**PROBLEM**
Range to repeat from the listing below: the line containing "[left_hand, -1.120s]" down to the line containing "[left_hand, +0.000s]", both included. Copy it exactly, pictures excluded, and add nothing else.

**DATASET RECORDS**
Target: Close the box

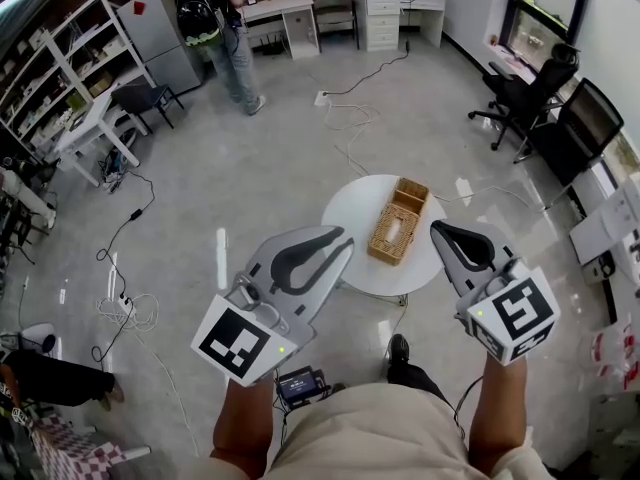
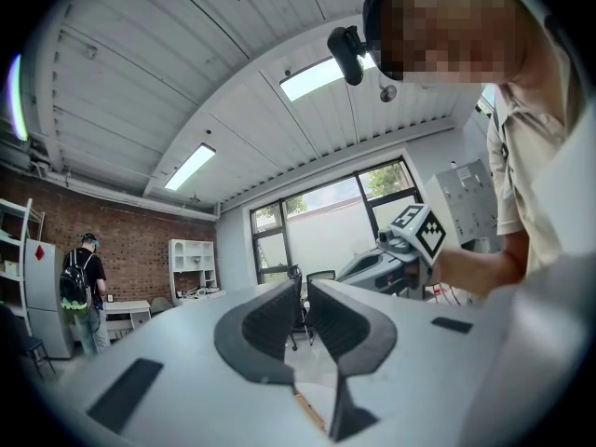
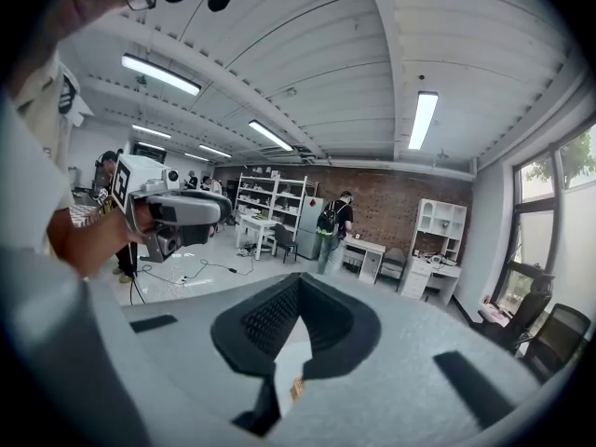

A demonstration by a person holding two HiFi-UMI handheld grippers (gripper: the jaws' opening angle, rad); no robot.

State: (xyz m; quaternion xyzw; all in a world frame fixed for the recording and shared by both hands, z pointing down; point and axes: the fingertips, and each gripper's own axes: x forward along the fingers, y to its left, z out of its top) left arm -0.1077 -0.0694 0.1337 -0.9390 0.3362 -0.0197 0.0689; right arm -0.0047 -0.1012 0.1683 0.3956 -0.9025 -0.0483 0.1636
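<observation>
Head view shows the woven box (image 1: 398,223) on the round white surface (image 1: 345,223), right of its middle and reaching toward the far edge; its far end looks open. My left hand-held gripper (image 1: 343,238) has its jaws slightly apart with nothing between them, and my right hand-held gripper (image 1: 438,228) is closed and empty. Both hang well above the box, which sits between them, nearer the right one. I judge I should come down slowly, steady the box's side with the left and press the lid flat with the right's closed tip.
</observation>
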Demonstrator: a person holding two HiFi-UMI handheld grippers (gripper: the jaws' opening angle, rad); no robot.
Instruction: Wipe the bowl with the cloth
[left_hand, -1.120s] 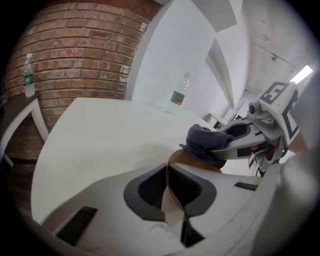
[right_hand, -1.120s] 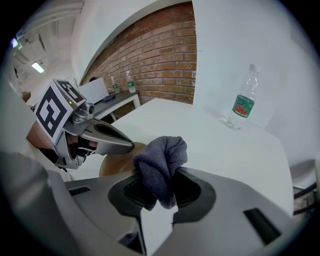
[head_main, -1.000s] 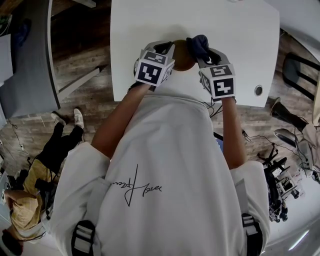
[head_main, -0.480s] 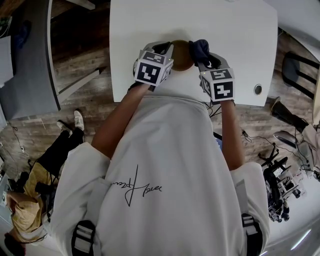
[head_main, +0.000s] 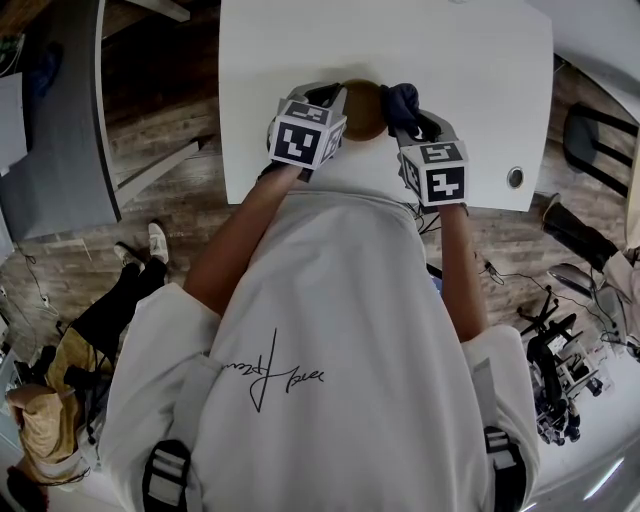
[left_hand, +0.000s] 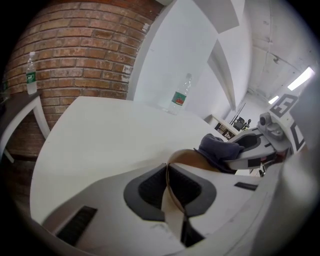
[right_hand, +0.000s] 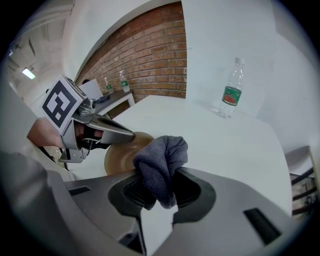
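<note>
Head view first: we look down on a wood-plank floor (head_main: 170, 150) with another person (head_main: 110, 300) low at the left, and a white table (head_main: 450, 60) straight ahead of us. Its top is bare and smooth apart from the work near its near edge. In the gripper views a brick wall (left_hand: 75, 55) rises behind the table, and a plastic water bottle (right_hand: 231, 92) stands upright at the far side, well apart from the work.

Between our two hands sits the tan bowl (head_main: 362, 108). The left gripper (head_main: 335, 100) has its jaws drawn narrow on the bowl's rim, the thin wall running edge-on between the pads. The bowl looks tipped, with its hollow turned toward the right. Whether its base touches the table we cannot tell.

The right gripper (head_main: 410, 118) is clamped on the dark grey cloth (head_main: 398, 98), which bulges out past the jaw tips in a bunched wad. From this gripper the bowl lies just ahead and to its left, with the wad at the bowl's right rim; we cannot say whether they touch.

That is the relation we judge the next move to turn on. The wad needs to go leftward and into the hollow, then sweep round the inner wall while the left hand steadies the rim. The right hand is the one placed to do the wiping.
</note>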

**THE COMPLETED TASK**
[left_hand, -1.120s] 
[right_hand, -1.120s] 
[head_main, -1.000s] 
[head_main, -0.480s] 
[head_main, +0.000s] 
[left_hand, +0.000s] 

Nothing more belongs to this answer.